Problem to work on — Where the string "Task" appears in a line of the data, show that line.

Extracted data entries —
--- --- ---

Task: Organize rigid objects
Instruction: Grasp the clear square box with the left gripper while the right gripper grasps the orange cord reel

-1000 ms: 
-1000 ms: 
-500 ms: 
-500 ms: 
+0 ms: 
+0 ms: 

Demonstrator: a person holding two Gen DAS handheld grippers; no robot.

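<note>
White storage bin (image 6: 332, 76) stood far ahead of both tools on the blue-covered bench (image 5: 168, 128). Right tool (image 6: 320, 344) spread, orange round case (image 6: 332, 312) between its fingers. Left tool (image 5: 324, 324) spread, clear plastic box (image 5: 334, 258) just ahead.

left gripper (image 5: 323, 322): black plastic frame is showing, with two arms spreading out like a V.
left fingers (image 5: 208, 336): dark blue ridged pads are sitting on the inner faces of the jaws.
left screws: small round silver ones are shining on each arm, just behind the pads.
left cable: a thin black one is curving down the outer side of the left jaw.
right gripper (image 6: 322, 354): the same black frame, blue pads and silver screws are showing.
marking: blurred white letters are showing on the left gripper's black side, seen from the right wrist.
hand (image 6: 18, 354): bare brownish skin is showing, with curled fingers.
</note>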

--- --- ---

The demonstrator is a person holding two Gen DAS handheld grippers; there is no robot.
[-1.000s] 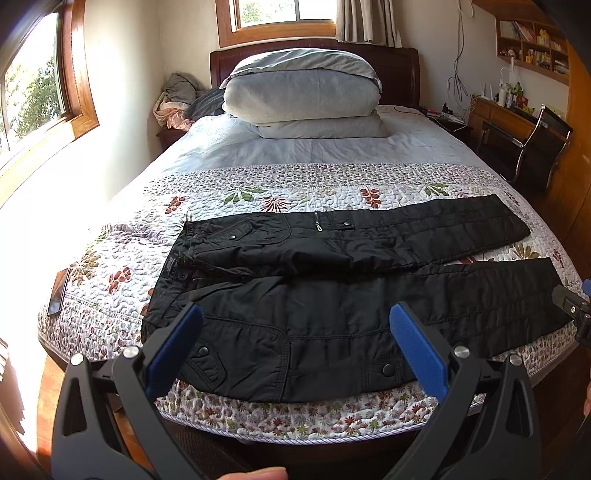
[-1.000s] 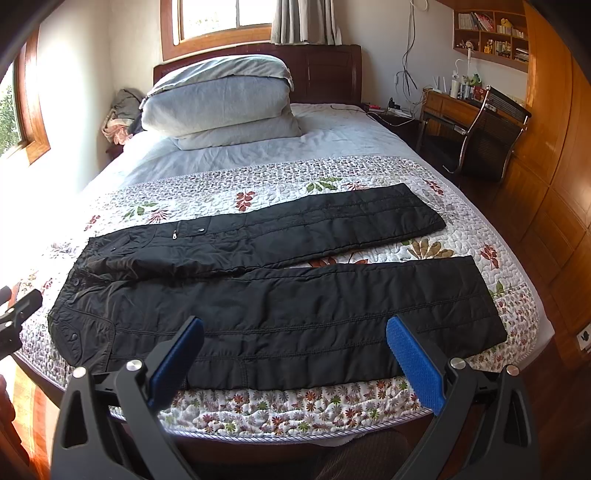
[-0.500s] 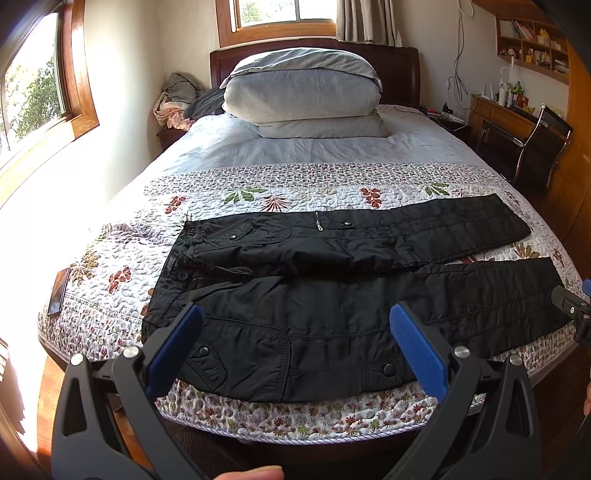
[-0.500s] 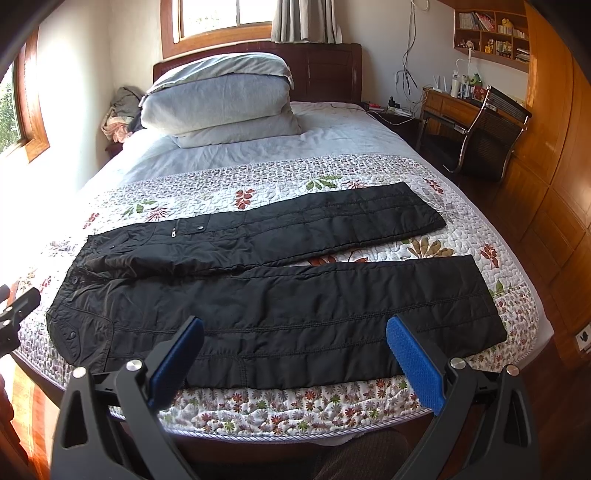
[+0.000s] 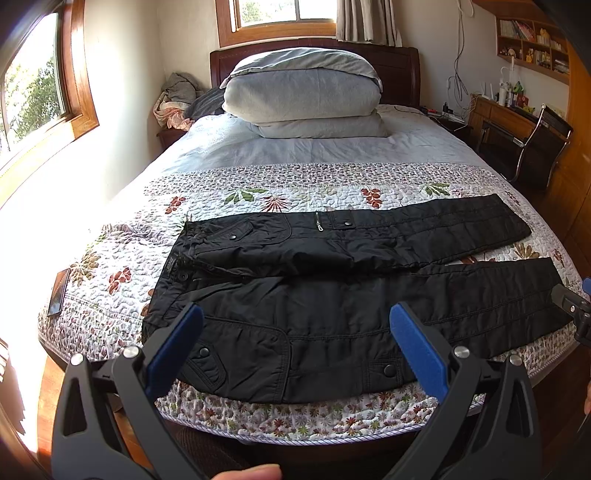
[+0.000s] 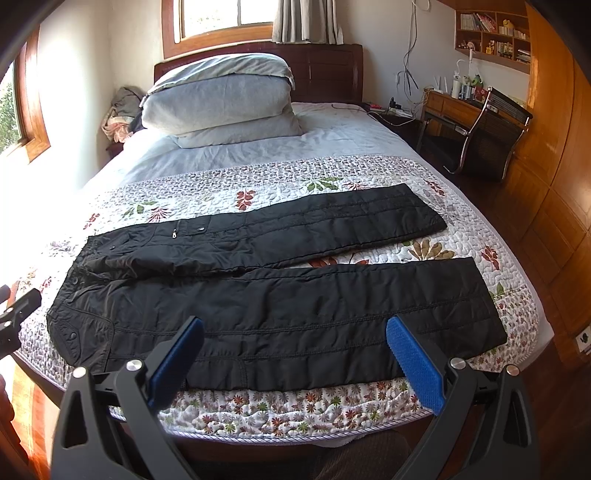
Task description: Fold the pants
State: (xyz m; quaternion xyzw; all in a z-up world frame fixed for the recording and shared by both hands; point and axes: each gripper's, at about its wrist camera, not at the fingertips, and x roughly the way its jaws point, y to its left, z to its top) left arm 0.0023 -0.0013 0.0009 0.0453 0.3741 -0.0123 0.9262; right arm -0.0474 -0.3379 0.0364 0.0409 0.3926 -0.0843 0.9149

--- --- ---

Exercise output —
Task: Organize rigid objects
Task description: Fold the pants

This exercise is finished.